Once the images are removed, set down everything else in the listing below exactly.
STORED DATA Start Marker
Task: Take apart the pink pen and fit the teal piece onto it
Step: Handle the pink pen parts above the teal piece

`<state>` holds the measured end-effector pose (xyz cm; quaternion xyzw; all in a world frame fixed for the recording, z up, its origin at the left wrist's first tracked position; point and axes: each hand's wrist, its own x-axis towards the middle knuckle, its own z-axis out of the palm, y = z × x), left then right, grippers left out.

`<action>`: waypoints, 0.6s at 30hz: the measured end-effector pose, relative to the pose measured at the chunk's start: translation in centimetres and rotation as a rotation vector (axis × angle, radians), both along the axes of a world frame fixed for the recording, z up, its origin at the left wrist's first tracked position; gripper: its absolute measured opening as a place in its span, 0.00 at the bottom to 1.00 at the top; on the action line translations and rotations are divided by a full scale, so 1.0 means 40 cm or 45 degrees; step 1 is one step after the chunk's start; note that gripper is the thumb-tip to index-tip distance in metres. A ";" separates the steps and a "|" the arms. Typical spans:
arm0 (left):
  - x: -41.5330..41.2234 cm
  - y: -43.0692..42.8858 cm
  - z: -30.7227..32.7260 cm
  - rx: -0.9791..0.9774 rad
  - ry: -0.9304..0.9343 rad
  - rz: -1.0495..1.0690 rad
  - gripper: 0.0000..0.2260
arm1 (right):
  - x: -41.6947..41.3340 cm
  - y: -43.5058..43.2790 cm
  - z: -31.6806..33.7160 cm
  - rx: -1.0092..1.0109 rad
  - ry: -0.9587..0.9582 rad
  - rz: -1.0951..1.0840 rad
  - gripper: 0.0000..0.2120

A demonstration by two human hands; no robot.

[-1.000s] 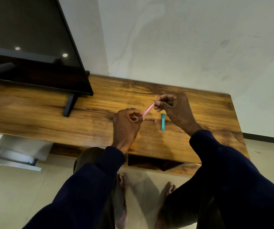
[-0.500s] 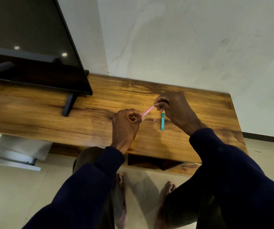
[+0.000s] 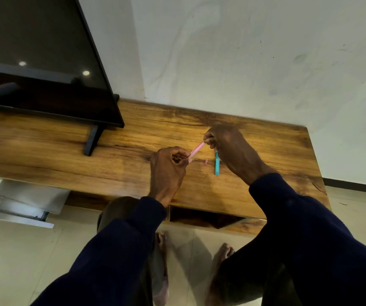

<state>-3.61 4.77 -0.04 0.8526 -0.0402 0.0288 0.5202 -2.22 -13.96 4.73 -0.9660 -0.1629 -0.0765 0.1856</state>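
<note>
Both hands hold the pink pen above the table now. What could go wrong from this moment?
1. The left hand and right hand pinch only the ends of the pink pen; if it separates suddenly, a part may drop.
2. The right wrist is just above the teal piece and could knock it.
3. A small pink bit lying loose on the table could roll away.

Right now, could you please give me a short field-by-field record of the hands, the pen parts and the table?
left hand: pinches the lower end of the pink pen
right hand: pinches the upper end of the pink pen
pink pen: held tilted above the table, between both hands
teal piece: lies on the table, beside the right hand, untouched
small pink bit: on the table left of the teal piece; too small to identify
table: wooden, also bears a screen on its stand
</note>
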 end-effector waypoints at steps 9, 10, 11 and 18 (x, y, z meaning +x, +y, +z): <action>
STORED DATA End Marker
» EXERCISE RESULT:
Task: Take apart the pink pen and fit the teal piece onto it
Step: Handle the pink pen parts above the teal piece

`<state>` holds the measured end-effector pose (xyz cm; quaternion xyzw; all in a world frame fixed for the recording, z up, its origin at the left wrist's first tracked position; point and axes: each hand's wrist, its own x-axis towards the middle knuckle, its own z-axis out of the palm, y = z × x), left then right, grippers left out.

`<action>`: waypoints, 0.6s at 30hz: the measured end-effector pose, relative to the pose measured at the chunk's start: translation in centimetres and rotation as a rotation vector (axis × angle, radians), both along the axes of a world frame fixed for the recording, z up, its origin at the left wrist's first tracked position; gripper: its absolute measured opening as a place in its span, 0.00 at the bottom to 1.00 at the top; on the action line translations and rotations are divided by a full scale, so 1.0 means 40 cm or 45 degrees; step 1 is one step after the chunk's start; note that gripper is the thumb-tip to index-tip distance in metres. A ";" separates the steps and a "|" the arms. Typical spans:
arm0 (left):
  - x: -41.5330..41.2234 cm
  - y: -43.0692..42.8858 cm
  - z: -30.7227..32.7260 cm
  - rx: -0.9791..0.9774 rad
  - ry: -0.9304..0.9343 rad
  - rz: -1.0495..1.0690 rad
  - gripper: 0.0000..0.2260
arm1 (right):
  - x: -41.6947..41.3340 cm
  - y: -43.5058..43.2790 cm
  - z: -31.6806..33.7160 cm
  - rx: -1.0092..1.0109 rad
  - ry: -0.9587..0.9582 rad
  - rz: -1.0951..1.0840 rad
  - gripper: 0.0000..0.2120

A demonstration by two human hands; no robot.

[-1.000s] 
[-0.500s] 
[+0.000s] 

<state>-3.61 4.77 -0.04 0.8526 -0.0402 0.0288 0.5202 -2.22 -13.96 4.73 -0.9660 -0.1629 -0.0765 0.1856</state>
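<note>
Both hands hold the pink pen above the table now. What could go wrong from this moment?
1. The left hand and right hand pinch only the ends of the pink pen; if it separates suddenly, a part may drop.
2. The right wrist is just above the teal piece and could knock it.
3. A small pink bit lying loose on the table could roll away.

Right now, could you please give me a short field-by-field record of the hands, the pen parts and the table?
left hand: pinches the lower end of the pink pen
right hand: pinches the upper end of the pink pen
pink pen: held tilted above the table, between both hands
teal piece: lies on the table, beside the right hand, untouched
small pink bit: on the table left of the teal piece; too small to identify
table: wooden, also bears a screen on its stand
</note>
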 end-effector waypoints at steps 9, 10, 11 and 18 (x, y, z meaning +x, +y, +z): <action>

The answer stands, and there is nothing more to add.